Willmar Man Pedaling Through Deserts, Over Mountains For A Cause

David either is or will be back in Willmar soon. I hope to write a follow-up story soon.

SALOME, Ariz. — It was a almost an afterthought for David Moody as he prepared for the longest bicycle ride he’d ever done.

Before leaving for San Diego to participate in the Ride for World Health, the Willmar attorney asked Rick Norsten to order a spare tire for his bike.

Norsten, of Rick’s Cycle and Sports, who helped Moody pack his bike for shipping to the West Coast, ordered the extra tire. “I’m already riding on my new spare,” Moody said during a call Monday night to the Tribune from Salome, Arizona.

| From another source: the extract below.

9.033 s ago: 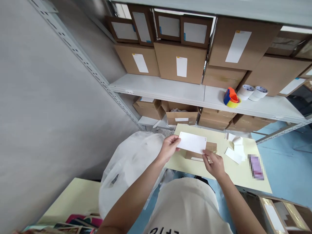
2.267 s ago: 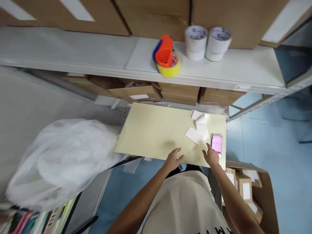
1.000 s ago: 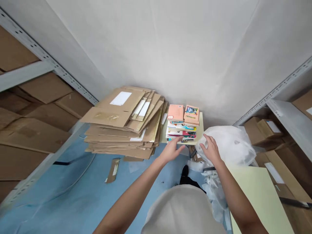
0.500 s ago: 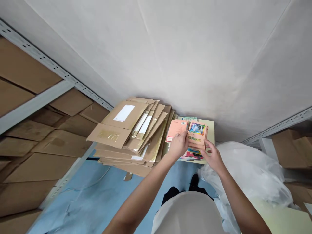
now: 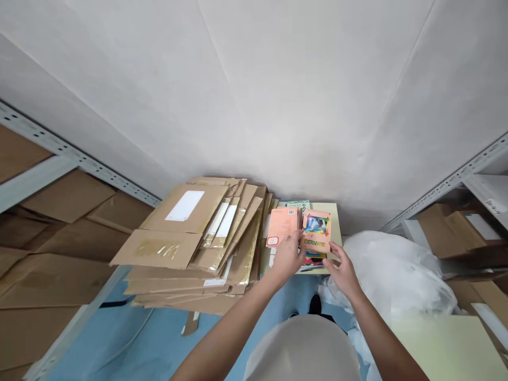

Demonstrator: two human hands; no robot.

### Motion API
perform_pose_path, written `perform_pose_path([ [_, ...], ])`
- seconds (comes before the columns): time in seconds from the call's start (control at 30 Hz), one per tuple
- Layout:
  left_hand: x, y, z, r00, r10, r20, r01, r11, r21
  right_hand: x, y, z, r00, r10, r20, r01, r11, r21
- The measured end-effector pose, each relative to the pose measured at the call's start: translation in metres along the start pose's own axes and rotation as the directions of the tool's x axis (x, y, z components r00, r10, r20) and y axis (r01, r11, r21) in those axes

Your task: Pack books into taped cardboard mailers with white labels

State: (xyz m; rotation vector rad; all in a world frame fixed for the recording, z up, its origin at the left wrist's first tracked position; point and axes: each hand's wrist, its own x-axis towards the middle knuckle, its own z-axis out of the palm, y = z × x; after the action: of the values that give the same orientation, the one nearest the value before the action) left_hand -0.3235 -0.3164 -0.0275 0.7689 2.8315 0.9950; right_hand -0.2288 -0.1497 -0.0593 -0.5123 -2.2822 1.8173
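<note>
Two stacks of small books sit on a pale yellow stool (image 5: pixel 335 228) by the wall. My left hand (image 5: pixel 289 256) grips the near left edge of the salmon book with a bright picture cover (image 5: pixel 316 230), which tops the right stack. My right hand (image 5: pixel 342 268) closes on the same book's near right corner. A plain salmon book with a barcode (image 5: pixel 281 226) tops the left stack beside it.
A tall pile of flattened cardboard boxes (image 5: pixel 190 243) leans left of the stool. A white plastic bag (image 5: pixel 392 272) bulges to the right. A pale yellow table (image 5: pixel 444 346) is at lower right. Metal shelving with cardboard lines both sides. The floor is blue.
I turned away from the yellow table and shelf to the stool with books. Both hands reached out and closed on the top picture-cover book; in the last half second they barely moved.
</note>
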Motion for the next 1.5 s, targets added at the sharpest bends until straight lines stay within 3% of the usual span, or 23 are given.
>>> perform_pose_path([
  [0.17, -0.018, 0.002, -0.002, 0.996, 0.078, 0.041, -0.080, 0.996, 0.029, -0.009, 0.006, 0.011, 0.959, 0.200, -0.199, -0.113, 0.919, 0.379],
  [0.3, -0.035, 0.001, -0.002, 0.989, 0.134, 0.056, -0.132, 0.990, -0.045, -0.017, 0.011, 0.022, 0.931, 0.315, -0.187, -0.134, 0.768, 0.626],
  [0.4, -0.049, -0.003, -0.002, 0.979, 0.181, 0.094, -0.169, 0.978, -0.121, -0.028, 0.012, 0.031, 0.923, 0.352, -0.157, -0.159, 0.719, 0.676],
  [0.57, -0.063, -0.010, 0.001, 0.967, 0.215, 0.137, -0.177, 0.953, -0.244, -0.030, 0.001, 0.044, 0.915, 0.355, -0.190, -0.145, 0.732, 0.666],
  [0.7, -0.066, -0.016, 0.001, 0.975, 0.208, 0.079, -0.173, 0.932, -0.319, -0.025, -0.011, 0.047, 0.897, 0.402, -0.187, -0.179, 0.714, 0.677],
  [0.8, -0.064, -0.013, -0.002, 0.976, 0.204, -0.073, -0.217, 0.912, -0.347, -0.041, -0.011, 0.035, 0.898, 0.380, -0.220, -0.143, 0.727, 0.671],
  [0.9, -0.056, -0.002, 0.000, 0.958, 0.215, -0.189, -0.274, 0.880, -0.388, -0.078, -0.008, 0.007, 0.909, 0.327, -0.257, -0.120, 0.798, 0.591],
  [1.0, -0.046, 0.019, 0.017, 0.969, 0.217, -0.121, -0.249, 0.847, -0.470, -0.124, -0.005, -0.030, 0.917, 0.298, -0.264, -0.145, 0.868, 0.475],
  [1.1, -0.042, 0.046, 0.043, 0.959, 0.276, 0.058, -0.193, 0.791, -0.581, -0.172, -0.002, -0.064, 0.924, 0.286, -0.253, -0.179, 0.909, 0.377],
  [1.17, -0.045, 0.065, 0.062, 0.901, 0.370, 0.225, -0.144, 0.746, -0.650, -0.202, 0.003, -0.082, 0.928, 0.279, -0.246, -0.191, 0.925, 0.329],
  [1.2, -0.048, 0.075, 0.071, 0.852, 0.422, 0.308, -0.121, 0.733, -0.670, -0.216, 0.005, -0.090, 0.928, 0.275, -0.251, -0.192, 0.931, 0.309],
  [1.3, -0.061, 0.106, 0.098, 0.666, 0.541, 0.514, -0.069, 0.731, -0.679, -0.256, 0.014, -0.114, 0.901, 0.265, -0.343, -0.179, 0.948, 0.262],
  [1.43, -0.088, 0.152, 0.129, 0.412, 0.591, 0.693, 0.017, 0.756, -0.655, -0.304, 0.027, -0.151, 0.785, 0.276, -0.554, -0.180, 0.958, 0.222],
  [1.5, -0.103, 0.176, 0.143, 0.305, 0.584, 0.752, 0.058, 0.777, -0.627, -0.323, 0.036, -0.172, 0.726, 0.296, -0.620, -0.191, 0.954, 0.232],
])
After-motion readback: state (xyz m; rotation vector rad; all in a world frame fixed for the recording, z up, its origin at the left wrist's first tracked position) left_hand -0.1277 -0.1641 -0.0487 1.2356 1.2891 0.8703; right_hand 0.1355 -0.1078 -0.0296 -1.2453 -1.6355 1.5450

He and the other cyclists rode 63 miles Monday, which was the fifth day of the fundraising ride. By the end of Monday’s ride they had covered 332 miles in total.

While Moody plans to spend 13 days with the group of mostly medical students from Ohio State University, many of the riders will continue another 30 days riding to the East Coast.

The goal of the 3,300-mile journey is to raise money for the Greif Neonatal Survival Program and Esperança, programs that target the medical needs of the underprivileged overseas.

So far riders have raised about $52,000, Moody said Monday. He’s within $600 of his personal goal of raising $3,300 — a dollar for each mile of the total journey.

The journey itself has been challenging, Moody said.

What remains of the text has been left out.